> [PROBLEM DETAILS] Please return each line of the listing exactly as given.

> [INPUT DATA]
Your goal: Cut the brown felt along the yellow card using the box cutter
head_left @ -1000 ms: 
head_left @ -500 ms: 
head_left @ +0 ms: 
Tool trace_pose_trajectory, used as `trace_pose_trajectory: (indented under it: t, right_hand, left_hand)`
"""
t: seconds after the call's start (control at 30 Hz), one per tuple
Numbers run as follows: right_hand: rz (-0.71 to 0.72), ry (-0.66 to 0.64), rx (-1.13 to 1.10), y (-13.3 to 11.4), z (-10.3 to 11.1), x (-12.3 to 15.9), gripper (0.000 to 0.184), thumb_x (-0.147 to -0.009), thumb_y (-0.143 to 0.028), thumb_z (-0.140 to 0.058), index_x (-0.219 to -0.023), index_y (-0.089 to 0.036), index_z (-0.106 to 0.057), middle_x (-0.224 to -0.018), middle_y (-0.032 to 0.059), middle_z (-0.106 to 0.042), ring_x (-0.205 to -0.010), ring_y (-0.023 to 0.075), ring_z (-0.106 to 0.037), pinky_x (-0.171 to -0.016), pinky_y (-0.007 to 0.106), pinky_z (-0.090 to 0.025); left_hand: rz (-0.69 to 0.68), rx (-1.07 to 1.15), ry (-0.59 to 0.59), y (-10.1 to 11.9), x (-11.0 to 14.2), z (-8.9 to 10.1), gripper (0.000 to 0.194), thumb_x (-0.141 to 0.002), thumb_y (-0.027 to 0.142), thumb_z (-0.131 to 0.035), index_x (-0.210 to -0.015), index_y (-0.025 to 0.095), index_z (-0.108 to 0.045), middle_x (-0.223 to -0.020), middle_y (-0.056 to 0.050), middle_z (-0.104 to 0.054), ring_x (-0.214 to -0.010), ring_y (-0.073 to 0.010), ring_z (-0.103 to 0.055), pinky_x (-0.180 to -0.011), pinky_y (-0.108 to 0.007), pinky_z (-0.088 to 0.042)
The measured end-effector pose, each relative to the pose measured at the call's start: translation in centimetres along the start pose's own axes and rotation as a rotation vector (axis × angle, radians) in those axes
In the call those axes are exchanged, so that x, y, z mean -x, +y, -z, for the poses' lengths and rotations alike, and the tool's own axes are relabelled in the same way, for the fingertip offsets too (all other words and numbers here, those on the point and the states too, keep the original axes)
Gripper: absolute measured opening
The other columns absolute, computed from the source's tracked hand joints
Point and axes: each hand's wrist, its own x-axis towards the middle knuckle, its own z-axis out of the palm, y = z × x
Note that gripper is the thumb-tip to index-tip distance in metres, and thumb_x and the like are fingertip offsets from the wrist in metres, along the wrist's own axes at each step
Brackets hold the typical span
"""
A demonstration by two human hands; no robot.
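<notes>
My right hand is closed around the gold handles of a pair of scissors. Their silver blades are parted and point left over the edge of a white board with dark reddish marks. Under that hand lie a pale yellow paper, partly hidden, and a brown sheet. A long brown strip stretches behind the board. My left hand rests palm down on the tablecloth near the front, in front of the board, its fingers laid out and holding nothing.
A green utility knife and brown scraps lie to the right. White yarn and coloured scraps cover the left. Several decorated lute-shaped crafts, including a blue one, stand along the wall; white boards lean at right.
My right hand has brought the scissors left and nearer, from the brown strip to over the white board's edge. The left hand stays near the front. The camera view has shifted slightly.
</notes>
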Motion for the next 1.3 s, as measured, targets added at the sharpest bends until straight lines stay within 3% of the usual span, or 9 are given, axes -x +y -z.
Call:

> [ANSWER FOR THIS EXERCISE]
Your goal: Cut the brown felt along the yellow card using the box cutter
head_left @ -1000 ms: 
head_left @ -500 ms: 
head_left @ +0 ms: 
Tool trace_pose_trajectory, used as `trace_pose_trajectory: (indented under it: t, right_hand, left_hand)`
"""
t: seconds after the call's start (control at 30 Hz), one per tuple
Numbers run as follows: right_hand: rz (-0.71 to 0.72), ry (-0.66 to 0.64), rx (-1.13 to 1.10), y (-13.3 to 11.4), z (-10.3 to 11.1), x (-12.3 to 15.9), gripper (0.000 to 0.184), thumb_x (-0.147 to -0.009), thumb_y (-0.143 to 0.028), thumb_z (-0.140 to 0.058), index_x (-0.219 to -0.023), index_y (-0.089 to 0.036), index_z (-0.106 to 0.057), middle_x (-0.224 to -0.018), middle_y (-0.032 to 0.059), middle_z (-0.106 to 0.042), ring_x (-0.205 to -0.010), ring_y (-0.023 to 0.075), ring_z (-0.106 to 0.037), pinky_x (-0.171 to -0.016), pinky_y (-0.007 to 0.106), pinky_z (-0.090 to 0.025); left_hand: rz (-0.69 to 0.68), rx (-1.07 to 1.15), ry (-0.59 to 0.59), y (-10.1 to 11.9), x (-11.0 to 14.2), z (-8.9 to 10.1), gripper (0.000 to 0.194), thumb_x (-0.141 to 0.002), thumb_y (-0.027 to 0.142), thumb_z (-0.131 to 0.035), index_x (-0.210 to -0.015), index_y (-0.025 to 0.095), index_z (-0.108 to 0.045), middle_x (-0.223 to -0.020), middle_y (-0.056 to 0.050), middle_z (-0.104 to 0.054), ring_x (-0.214 to -0.010), ring_y (-0.073 to 0.010), ring_z (-0.103 to 0.055), pinky_x (-0.180 to -0.011), pinky_y (-0.108 to 0.007), pinky_z (-0.088 to 0.042)
The measured end-effector pose, each relative to the pose measured at the call's start: translation in centimetres along the start pose's own axes and rotation as a rotation vector (axis × angle, radians) in those axes
In the call those axes are exchanged, so that x, y, z mean -x, +y, -z, for the poses' lengths and rotations alike, and the tool's own axes are relabelled in the same way, for the fingertip offsets too (all other words and numbers here, those on the point and the states too, keep the original axes)
Gripper: absolute measured opening
The other columns absolute, computed from the source's tracked hand joints
Point and axes: each hand's wrist, its own x-axis towards the middle knuckle, its own z-axis out of the palm, y = z × x
Note that gripper is the thumb-tip to index-tip distance in metres, and thumb_x and the like are fingertip offsets from the wrist in metres, along the wrist's own axes at each step
Brackets hold the typical span
"""
A demonstration by two human hands; no robot.
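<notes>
My right hand is closed around the gold handles of a pair of scissors. Their silver blades are parted and point left over the edge of a white board with dark reddish marks. Under that hand lie a pale yellow paper, partly hidden, and a brown sheet. A long brown strip stretches behind the board. My left hand rests palm down on the tablecloth near the front, in front of the board, its fingers laid out and holding nothing.
A green utility knife and brown scraps lie to the right. White yarn and coloured scraps cover the left. Several decorated lute-shaped crafts, including a blue one, stand along the wall; white boards lean at right.
My right hand has brought the scissors left and nearer, from the brown strip to over the white board's edge. The left hand stays near the front. The camera view has shifted slightly.
</notes>
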Motion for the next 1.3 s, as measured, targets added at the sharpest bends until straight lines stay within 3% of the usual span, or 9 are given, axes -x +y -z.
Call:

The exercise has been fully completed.